EXERCISE DIRECTIONS » Say how many lines in the data below contain the word "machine", and give no other text.

-*-

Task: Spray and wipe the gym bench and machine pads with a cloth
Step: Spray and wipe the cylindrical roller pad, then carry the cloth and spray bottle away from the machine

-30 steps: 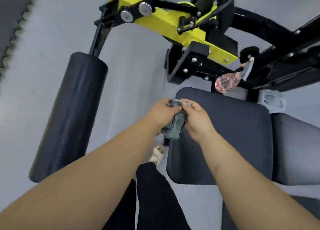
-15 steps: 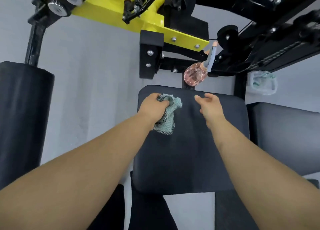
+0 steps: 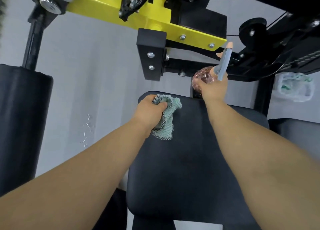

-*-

COMPLETED TASK » 2